É curioso, portanto, que Hollywood tenha resolvido resgatar a história quase 30 anos depois. Trazendo como protagonista o jovem Sam Flynn (o insosso Garrett Hedlund), filho de Kevin Flynn (interpretado pelo mesmo Jeff Bridges do filme de 82), Tron - O Legado traz as ideias do original para o século XXI. Se naquela época Bill Gates mal havia criado a Microsoft e os conceitos de internet e interatividade estavam restritos apenas ao meio universitário, tornou-se inevitável adptar a história para abranger essa nova realidade. Ainda assim, podemos perceber uma certa igenuidade - também presente no primeiro longa - na maneira como a tecnologia e o mundo virtual são tratados. É como se o ciberespaço ainda fosse uma novidade inexplorada, não tendo havido nenhuma mudança nos últimos 28 anos na mentalidade de seus usuários.

Os roteiristas Edward Kitsis e Adam Horowitz não se preocupam muito em desenvolver e explicar a mitologia da série aos novos espectadores, o que é frustrante. Isso evidencia uma certa arrogância dos realizadores, que talvez imaginem o original como uma obra de relevância maior do que ela realmente tem, não havendo nenhuma introdução àquela realidade. É como se Kevin Flynn, a Grade e Tron fossem ícones de uma geração como Darth Vader, Spock ou os replicantes.

Assim como o longa de 82, Tron - O Legado aposta fortemente no visual e isso talvez seja seu único trunfo. Resgatando algumas marcas do original, como o design dos veículos e das roupas dos personagens, a fotografia nos mergulha num mundo sombrio, cujas unicas luzes são aquelas que representam os lados opostos na batalha (o azul dos mocinhos e o vermelho dos antagonistas). Vale como exercício assistir aos dois filmes e acompanhar como evoluiram os efeitos visuais criados por computador em 30 anos. Mesmo com tanto avanço, incomoda bastante a versão jovem de Jeff Bridges que, criada digitalmente, demonstra uma artificialidade que mais parece de um boneco de cera do que de um ser humano. 

Bridges, como era de se imaginar, acaba criando o personagem mais interessante do filme, mesmo com as limitações impostas pelo roteiro.

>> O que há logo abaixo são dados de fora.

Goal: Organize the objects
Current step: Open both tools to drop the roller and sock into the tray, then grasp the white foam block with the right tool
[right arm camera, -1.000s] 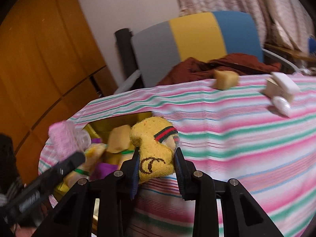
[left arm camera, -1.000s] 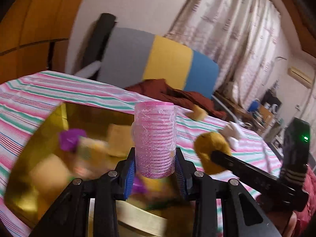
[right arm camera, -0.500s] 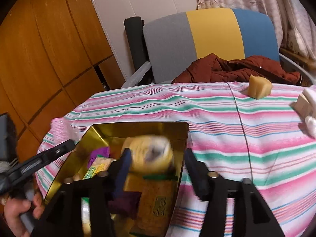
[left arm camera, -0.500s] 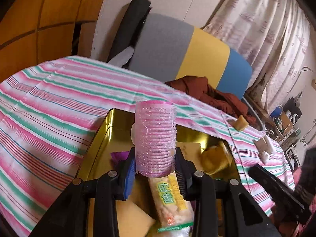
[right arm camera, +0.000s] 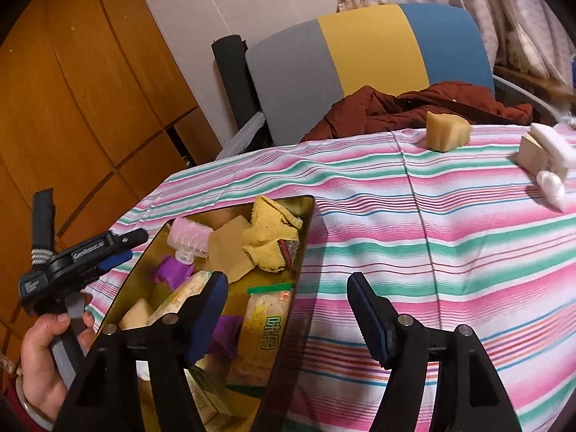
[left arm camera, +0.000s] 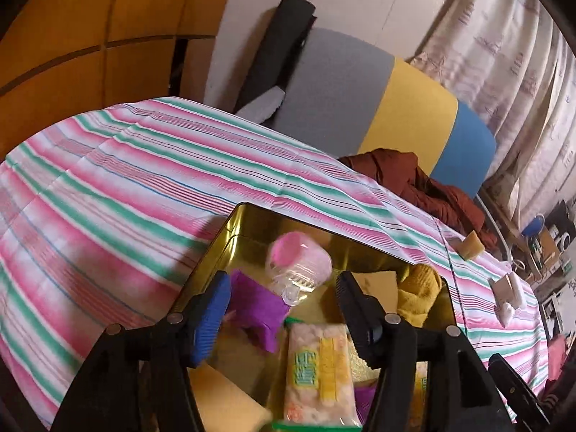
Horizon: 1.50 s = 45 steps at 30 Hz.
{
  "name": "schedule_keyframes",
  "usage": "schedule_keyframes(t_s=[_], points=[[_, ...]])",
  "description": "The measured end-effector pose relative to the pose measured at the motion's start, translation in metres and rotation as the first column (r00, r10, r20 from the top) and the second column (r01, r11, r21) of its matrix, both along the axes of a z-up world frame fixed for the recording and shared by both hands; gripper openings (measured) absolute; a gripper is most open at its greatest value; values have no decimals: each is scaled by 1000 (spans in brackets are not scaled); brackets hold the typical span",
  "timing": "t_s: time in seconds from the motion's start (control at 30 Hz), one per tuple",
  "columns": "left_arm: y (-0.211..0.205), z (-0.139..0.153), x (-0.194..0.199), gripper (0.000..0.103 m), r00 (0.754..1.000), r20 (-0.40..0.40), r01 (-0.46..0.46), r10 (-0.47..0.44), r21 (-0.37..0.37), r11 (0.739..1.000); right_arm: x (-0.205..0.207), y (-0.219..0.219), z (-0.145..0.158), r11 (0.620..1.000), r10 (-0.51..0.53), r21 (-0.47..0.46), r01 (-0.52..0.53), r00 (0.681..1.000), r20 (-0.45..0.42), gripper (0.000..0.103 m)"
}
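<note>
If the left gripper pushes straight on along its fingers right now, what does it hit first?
Most likely the pink hair roller, lying loose in the gold tin just beyond the left gripper, whose jaws have just been opening with nothing pressed between them. Depth is unclear; the purple piece below could come first.

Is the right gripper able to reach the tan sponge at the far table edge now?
Probably yes: the right gripper is open and empty, and only bare striped cloth lies before the sponge.
</note>
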<state>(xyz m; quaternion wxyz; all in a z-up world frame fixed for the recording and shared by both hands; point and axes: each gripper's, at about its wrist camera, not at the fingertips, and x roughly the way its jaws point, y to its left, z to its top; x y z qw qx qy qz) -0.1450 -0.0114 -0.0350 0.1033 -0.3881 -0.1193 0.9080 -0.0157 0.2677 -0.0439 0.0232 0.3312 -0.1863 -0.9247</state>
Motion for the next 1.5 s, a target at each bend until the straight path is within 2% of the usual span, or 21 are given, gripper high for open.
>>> schedule_keyframes(t_s=[0.2, 0.4, 0.6, 0.93, 1.1, 1.33, 1.5], points=[[11, 7, 35, 62, 999, -52, -5, 5, 1, 1000, 7, 8, -4, 1000, -13, -19, 13, 1000, 10, 71], [38, 8, 66, 62, 994, -76, 80, -80, -6, 997, 18, 19, -7, 999, -39, -26, 40, 999, 14, 73], [73, 7, 93, 62, 977, -92, 191, -191, -5, 982, 29, 36, -7, 996, -83, -29, 83, 996, 15, 74], [139, 6, 130, 62, 925, -74, 373, -373, -12, 928, 53, 79, -18, 984, -177, -18, 178, 983, 49, 76], [167, 1, 143, 62, 900, -50, 433, -434, -21, 901, 65, 103, -28, 975, -221, -2, 222, 972, 72, 76], [212, -10, 160, 62, 848, -12, 528, -529, -43, 848, 82, 146, -42, 955, -296, 14, 296, 950, 102, 76], [233, -21, 165, 62, 833, 22, 554, -554, -61, 830, 84, 183, -46, 942, -336, 56, 332, 936, 106, 76]])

Comparações com o "Dude" de O Grande Lebowski foram feitas e são pertinentes - apesar do ator desta vez não ter uma atuação tão memorável. Quem acaba roubando a cena nos poucos momentos em que aparece é Michal Sheen, que interpreta uma espécie de Ziggy Stardust do mundo digital.

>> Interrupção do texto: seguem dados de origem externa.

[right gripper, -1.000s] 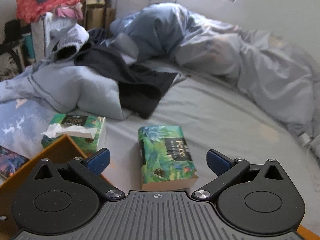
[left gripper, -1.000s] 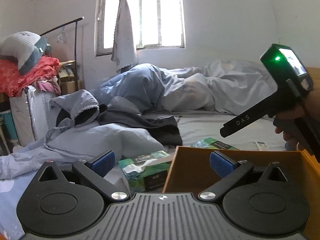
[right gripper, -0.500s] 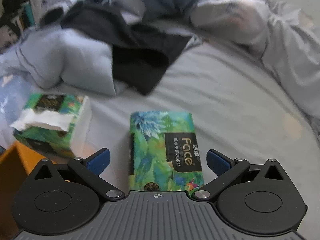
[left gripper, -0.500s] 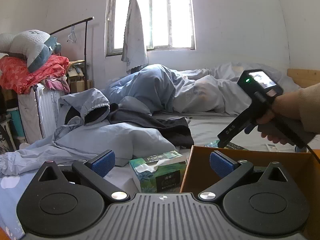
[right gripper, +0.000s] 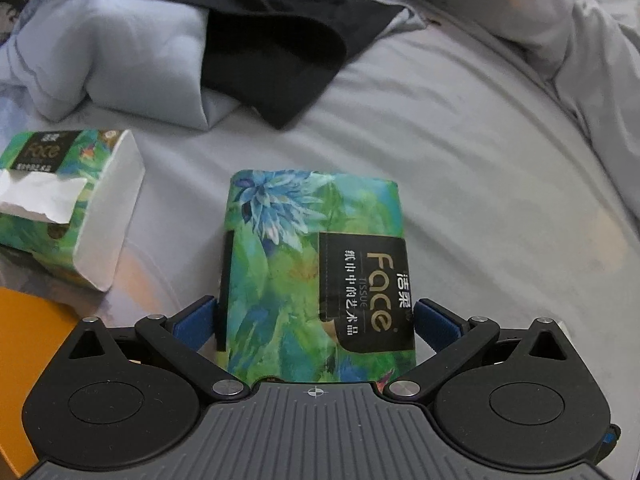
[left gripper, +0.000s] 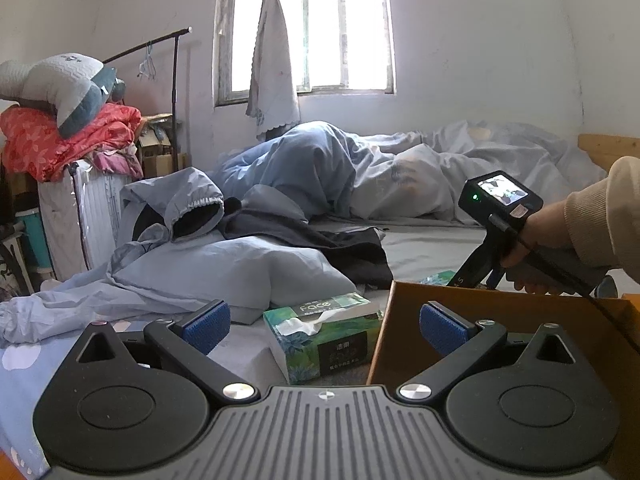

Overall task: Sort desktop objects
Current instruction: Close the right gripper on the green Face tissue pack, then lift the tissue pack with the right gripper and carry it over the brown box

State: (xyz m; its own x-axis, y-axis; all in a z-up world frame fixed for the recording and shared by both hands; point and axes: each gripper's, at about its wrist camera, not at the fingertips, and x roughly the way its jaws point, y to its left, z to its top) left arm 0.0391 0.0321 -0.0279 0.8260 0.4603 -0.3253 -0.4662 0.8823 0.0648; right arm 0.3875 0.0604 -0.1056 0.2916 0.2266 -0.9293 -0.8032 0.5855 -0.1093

Mas a maior decepção com relação ao filme fica por conta do mal uso do 3D. Há até a tentativa do diretor Joseph Kosinski em criar uma espécie de "efeito O Mágico de Oz" ao empregar o 3D apenas nas cenas passadas dentro da Grade. Só que o próprio cineasta acaba se boicotando, ao gravar o filme com profundidade de campo baixa na maioria de suas cenas e mudando constantemente o foco da imagem. Ora, se o longa aposta na visão tridimensional porque usar técnicas típicas da linguagem em duas dimensões? Há que se considerar os fatores econômicos (o filme precisa ser vendido também em 2D, principalmente as cópias em DVD e Bluray, já que a maioria dos lares ainda não possuem tal tecnologia), mas fica claro que há sérias limitações na linguagem.

Apesar da ótima trilha sonora da dupla Daft Punk, Tron - O Legado fica abaixo até mesmo do original, que já não era grande coisa. Em breve será relegado ao esquecimento, não servindo nem como curiosidade histórica para os fãs de ficção científica e tecnologia.

Tron: Legacy (2010) - Dirigido por Joseph Kosinski; Com Garrett Hedlund, Jeff Bridges, Olivia Wilde, Michael Sheen, James Frain e Beau Garrett.